Despite all of the hype and money squandered (Solendra anybody?) your unicorn fantasies, all lumped together, only account for 5% of production. That's hydro, wind, geo, solar, etc. all rolled into one. PT Barnum would be proud.
 
Hot Breath said:
Been a geologist long?

In reality, the pressure differentials and the heat is created by the depth of the rocks from the surface. They will not go cold according to the CSIRO.

Geothermal systems do not go cold only if you extract heat from them at the same rate (or less) that they are replenished by the Earth’s core. These EGS plants do not extract heat at such a low rate. They even frack the bedrock to improve heat extraction which decreases the ability of the rock to reheat. Without nature fissures geothermal energy has to be mobile or an enormous mega structure that destroys the environment it was built to supposedly save.

Hot Breath said:
As the map which I have posted shows, the certainty of striking hot rocks in Australia has largely been explored to the point that if you drill where it points out "high confidence" has been displayed, you will more than likely find hot rocks.

If you dig a deep enough hole you find hot rocks everywhere.

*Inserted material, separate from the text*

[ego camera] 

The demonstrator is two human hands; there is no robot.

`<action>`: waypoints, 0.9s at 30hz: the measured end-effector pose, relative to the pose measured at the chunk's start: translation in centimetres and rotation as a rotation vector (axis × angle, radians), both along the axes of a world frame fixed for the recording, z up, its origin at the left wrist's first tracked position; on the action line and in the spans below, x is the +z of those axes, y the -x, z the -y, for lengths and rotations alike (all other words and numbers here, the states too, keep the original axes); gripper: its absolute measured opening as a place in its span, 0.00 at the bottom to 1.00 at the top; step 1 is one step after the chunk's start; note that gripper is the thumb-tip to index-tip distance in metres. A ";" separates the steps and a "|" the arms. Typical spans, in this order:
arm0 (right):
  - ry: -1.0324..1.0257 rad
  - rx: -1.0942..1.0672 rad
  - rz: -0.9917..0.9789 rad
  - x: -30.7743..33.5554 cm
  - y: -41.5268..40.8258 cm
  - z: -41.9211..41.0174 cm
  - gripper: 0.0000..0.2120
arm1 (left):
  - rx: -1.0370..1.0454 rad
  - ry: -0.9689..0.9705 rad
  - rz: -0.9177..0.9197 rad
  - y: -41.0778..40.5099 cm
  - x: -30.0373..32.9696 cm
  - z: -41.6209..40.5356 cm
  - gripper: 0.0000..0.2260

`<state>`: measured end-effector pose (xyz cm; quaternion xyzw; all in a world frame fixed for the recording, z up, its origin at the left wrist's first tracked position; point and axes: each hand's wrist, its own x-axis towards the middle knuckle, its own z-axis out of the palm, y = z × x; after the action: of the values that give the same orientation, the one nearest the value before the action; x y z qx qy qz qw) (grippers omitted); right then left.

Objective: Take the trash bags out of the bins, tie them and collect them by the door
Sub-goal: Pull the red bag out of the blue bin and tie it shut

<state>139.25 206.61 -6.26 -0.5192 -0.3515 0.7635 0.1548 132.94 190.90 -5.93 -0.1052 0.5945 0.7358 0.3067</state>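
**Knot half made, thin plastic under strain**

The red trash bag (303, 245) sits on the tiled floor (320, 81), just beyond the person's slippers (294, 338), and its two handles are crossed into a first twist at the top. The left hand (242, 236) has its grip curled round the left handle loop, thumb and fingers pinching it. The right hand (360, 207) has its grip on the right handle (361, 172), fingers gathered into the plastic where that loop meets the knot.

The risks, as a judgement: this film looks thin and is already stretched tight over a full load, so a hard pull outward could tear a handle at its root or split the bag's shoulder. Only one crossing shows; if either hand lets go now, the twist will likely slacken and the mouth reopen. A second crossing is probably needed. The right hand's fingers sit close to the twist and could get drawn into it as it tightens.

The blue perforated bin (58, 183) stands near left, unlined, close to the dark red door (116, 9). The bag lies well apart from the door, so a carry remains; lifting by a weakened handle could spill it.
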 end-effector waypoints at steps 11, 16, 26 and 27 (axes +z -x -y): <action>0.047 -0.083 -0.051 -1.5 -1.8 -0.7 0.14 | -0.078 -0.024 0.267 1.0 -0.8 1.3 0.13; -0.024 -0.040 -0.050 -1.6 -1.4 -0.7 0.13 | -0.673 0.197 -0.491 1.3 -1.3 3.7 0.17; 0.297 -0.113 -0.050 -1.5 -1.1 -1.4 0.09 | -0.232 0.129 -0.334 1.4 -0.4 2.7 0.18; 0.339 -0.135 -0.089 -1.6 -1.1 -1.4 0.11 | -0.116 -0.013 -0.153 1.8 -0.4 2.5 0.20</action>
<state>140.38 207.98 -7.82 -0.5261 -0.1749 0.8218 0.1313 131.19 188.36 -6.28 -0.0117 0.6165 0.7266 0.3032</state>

But the deeper your holes the more expensive an already very expensive system becomes.

Hot Breath said:
Been to New Zealand, Iceland, Norway, Western Europe, Chile, Peru, USA and Canada and Mexico to name a few of the nations which utilise geothermal energy?

Cherry pick much? You have listed a bunch of countries that have some of the best access to volcanism and the heat from the Earth’s core in the world as if they are representative of the entire planet. Iceland is great for geothermal energy. Why they store so much electricity in aluminium there. But the downside is an environment very precarious for human occupation. The Skaftáreldar was far worse to live through than the minor problems we face today from global warming.
 
You claim I "cherry pick" and you ignore the map of countries which utilise geothermal power generation. I named the countries I knew from the top of my head, which utilised geothermal power generation and which you may have visited. It looks like the world is indeed moving to geothermal as one of a mix of non-fossil/non-nuclear means of power generation, which despite how you've attempted to liken it a world catastrophe. Do you have shares in nuclear power generators or coal mining?
 
Thanks to the link to the report Hot Breath. I do note it's almost a decade old, and EGS concerns have not abated.
 
Hot Breath said:
You claim I "cherry pick" and you ignore the map of countries which utilise geothermal power generation.

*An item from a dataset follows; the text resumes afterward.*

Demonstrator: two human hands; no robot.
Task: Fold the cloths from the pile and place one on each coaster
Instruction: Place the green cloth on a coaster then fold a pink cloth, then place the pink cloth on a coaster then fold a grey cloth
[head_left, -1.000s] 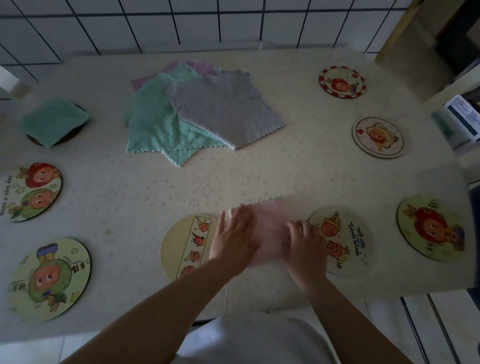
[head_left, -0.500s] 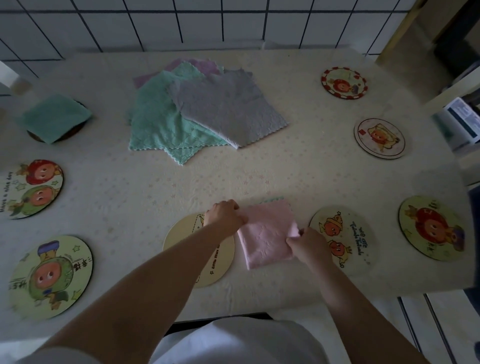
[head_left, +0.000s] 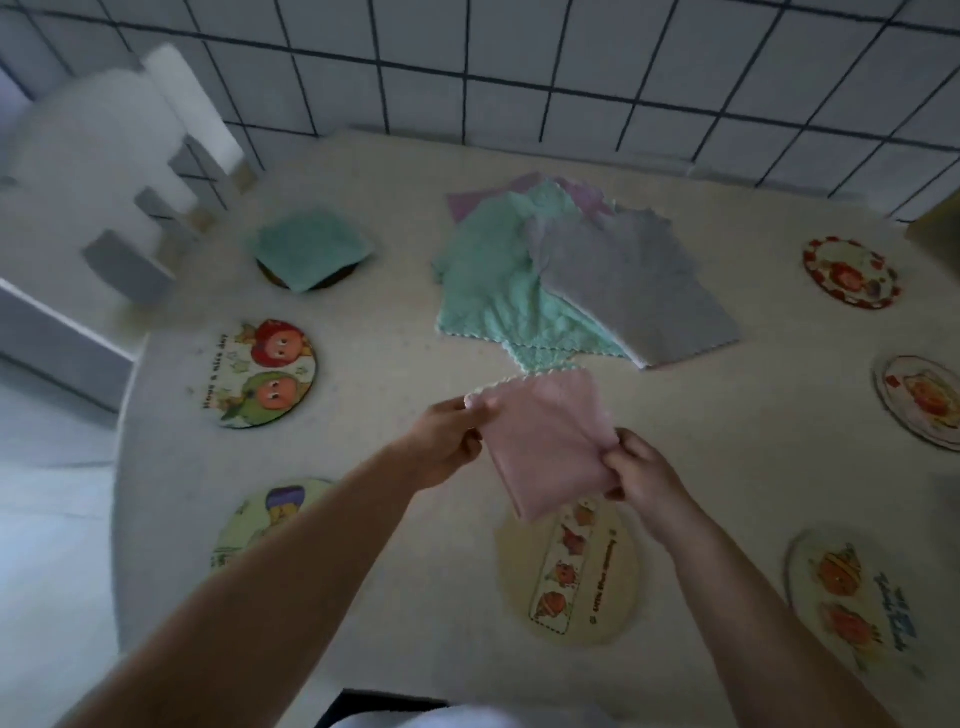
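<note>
**Folded pink cloth held off the table by both hands**

The left hand (head_left: 441, 447) pinched the folded pink microfibre cloth (head_left: 545, 447) at its far left corner; the right hand (head_left: 636, 467) gripped its near right corner. It hung above the round cream coaster (head_left: 613, 582), light, limp, likely to unfold unless held at opposite corners. Farther off lay the pile of green, grey and lilac cloths (head_left: 571, 280).

Both forearms are showing bare from elbow to wrist, no sleeves reaching into view. The left hand (head_left: 444, 444) and the right hand (head_left: 641, 473) are wearing nothing: no rings, watch or gloves. A white garment (head_left: 436, 719) is peeking in at the bottom edge.
</note>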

All those countries you listed are well known as having highly active vulcanisation:

“New Zealand, Iceland, Norway, Chile, Peru, USA, Canada and Mexico”

And despite that and the subsequent naturally occurring heat sink channels and close proximity to geothermal heat none of them, except Iceland (the most extreme volcanic nation on the planet), have geothermal as more than an insignificant fraction (under 10%) of their energy sourcing or even for most their electricity generation (which is only a less than half fraction of typical developed nation energy use).

Hot Breath said:
It looks like the world is indeed moving to geothermal as one of a mix of non-fossil/non-nuclear means of power generation,

Just because a few rich countries are digging holes in the ground does not mean a move to geothermal energy.

Hot Breath said:
which despite how you've attempted to liken it a world catastrophe. Do you have shares in nuclear power generators or coal mining?

Hyperbole much? No one has attempted to liken geothermal energy to a world catastrophe. Just pointed out that it is very costly per joule of energy produced. And the world can only afford so much costly energy.

Hot Breath said:
Do you have shares in nuclear power generators or coal mining?

So anyone who doesn’t agree with you must have some kind of nefarious motivation? Or are you just holding a dogmatic belief? My generally negative assessment on so called renewable energy is based on technical analysis of it as a solution to the energy demands of advanced economies. Bearing in mind that global warming is not going to destroy civilisation in the next decade or two (or ten) despite the hysterics of the prone to hysterics crowd.